Integrating $\frac{\sec^2\theta}{1+\tan^2\theta \cos^2(2\alpha)}$ with respect to $\theta$

Question

I'm having some issues with the following integral

$$\int_{\frac{-\pi}{2}}^\frac{\pi}{2}\frac{\sec^2\theta}{1+\tan^2\theta \cos^2(2\alpha)}d\theta$$

My attempt is as follows, substitute $u=\tan\theta$(but this gives infinite bounds)
So $d\theta=\frac{1}{\sec^2\theta}du$, substituting both $\theta$ and $d\theta$ gives

$$\int_{\tan(\frac{-\pi}{2})}^{\tan(\frac{\pi}{2})}\frac{1}{1+u^2 \cos^2(2\alpha)}du$$

This time substituting $v=u\cos(2\alpha)$, $du=\frac{1}{\cos(2\alpha)}dv$, which gives

$$\int_{\tan(\frac{-\pi}{2})\cos(2\alpha)}^{\tan(\frac{\pi}{2})\cos(2\alpha)}\frac{1}{1+v^2}dv=\bigg{[} \arctan (v)\bigg{]}_{\tan(\frac{-\pi}{2})\cos(2\alpha)}^{\tan(\frac{\pi}{2})\cos(2\alpha)}$$

I don't think I've made any mistakes in my substitutions, but I'm still wondering how to get past the infinite bounds, since $\tan(\pi/2)=\infty$ and $\tan(-\pi/2)=-\infty$

Answer 1

The "proper" way to deal with infinite bounds is to write down the integral as :

$$\lim_{\beta \to -\infty} \int_{\beta}^0 \frac{1}{1+u^2 \cos^2(2\alpha)} \, \mathrm{d}u + \lim_{\gamma \to \infty} \int_0^{\gamma} \frac{1}{1+u^2 \cos^2(2\alpha)} \, \mathrm{d}u$$

and then work with limits throughout. Most of the time, we circumvent the lengthy limit notation and write down the improper integral the way you have. This should lead you to $$\frac{\pi}{2\sqrt{\cos^2 2\alpha}} + \frac{\pi}{2\sqrt{\cos^2 2\alpha}} = \frac{\pi}{\sqrt{\cos^2 2\alpha}}$$

Answer 2

You were very close to the correct answer, but dropped the term $\frac{1}{\cos 2\alpha}$ in the last substitution. As @zainpatel suggested, we need to be careful with the integration limits here.

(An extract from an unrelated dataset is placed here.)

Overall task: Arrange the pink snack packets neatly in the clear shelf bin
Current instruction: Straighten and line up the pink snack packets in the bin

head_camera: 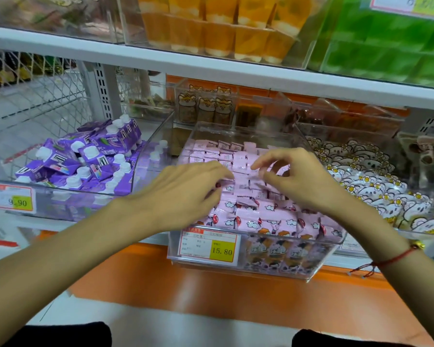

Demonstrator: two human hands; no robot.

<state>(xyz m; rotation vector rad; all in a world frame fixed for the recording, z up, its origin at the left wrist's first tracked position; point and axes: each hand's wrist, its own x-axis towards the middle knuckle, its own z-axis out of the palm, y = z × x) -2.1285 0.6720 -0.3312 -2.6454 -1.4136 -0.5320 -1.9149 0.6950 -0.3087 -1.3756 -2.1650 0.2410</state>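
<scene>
The pink snack packets (246, 209) fill the clear shelf bin (318, 261) at the centre of the frame, small glossy pillows printed with white clouds, lying in rough rows. The left hand (183, 189) lies flat on them, fingers straight and together; its fingertips are blurred. The right hand (296, 179) hovers with fingers curled narrowly, and I cannot tell whether they pinch a packet. A price tag (209, 246) covers the bin's lower left front. Purple cartons (85, 159) sit centre left.
</scene>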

In fact, the last integral in the posted question, corrected for the omitted multiplicative term $\frac{1}{\cos 2\alpha}$, and taking care of the sign of $\cos 2\alpha$, can be evaluated as follows:

$$\begin{align} \frac{1}{\cos 2\alpha}\int_{-\text{sgn}(\cos 2\alpha)\infty}^{\text{sgn}(\cos 2\alpha)\infty}\frac{1}{1+v^2}dv&=\left.\left(\frac{1}{\cos 2\alpha}\arctan(v)\right)\right|_{-\text{sgn}(\cos 2\alpha)\infty}^{\text{sgn}(\cos 2\alpha)\infty}\\\\ &=\pi\frac{\text{sgn}(\cos 2\alpha)}{\cos 2\alpha}\\\\ &=\frac{\pi}{|\cos 2\alpha|} \end{align}$$

Answer 3

Notice,

$\color{blue}{\int_{-a}^{a}f(x) dx=2\int_{0}^{a}f(x) dx\iff f(-x)=f(x)}$, Now we have $$\int_{\frac{-\pi}{2}}^{\frac{\pi}{2}}\frac{\sec^2\theta d\theta}{1+\tan^2\theta\cos^22\alpha}$$ $$=2\int_{0}^{\frac{\pi}{2}}\frac{\sec^2\theta d\theta}{1+\tan^2\theta\cos^22\alpha}$$ Now, let $\tan \theta=t \implies \sec^2\theta d\theta=dt$, &

$t\to 0 \ as \ \theta\to 0$, $t\to \infty \ as \ \displaystyle \theta\to \frac{\pi}{2}$ ($\alpha$ being constant) $$=2\int_{0}^{\infty}\frac{dt}{1+t^2\cos^22\alpha}$$ $$=\frac{2}{\cos^22\alpha}\int_{0}^{\infty}\frac{dt}{\sec^22\alpha+t^2}$$ $$=\frac{2}{\cos^22\alpha}\int_{0}^{\infty}\frac{dt}{(\sec 2\alpha)^2+t^2}$$ $$=\frac{2}{\cos^22\alpha}\frac{1}{\sec2\alpha}\left[\tan^{-1}\left(\frac{t}{\sec2\alpha}\right)\right]_{0}^{\infty}$$ $$=\frac{2}{\cos 2\alpha}\left[\tan^{-1}\left(\infty \right)-\tan^{-1}(0)\right]$$ $$=\frac{2}{\cos 2\alpha}\left[\frac{\pi}{2}\right]$$ $$=\color{blue}{\frac{\pi}{\cos 2\alpha}}$$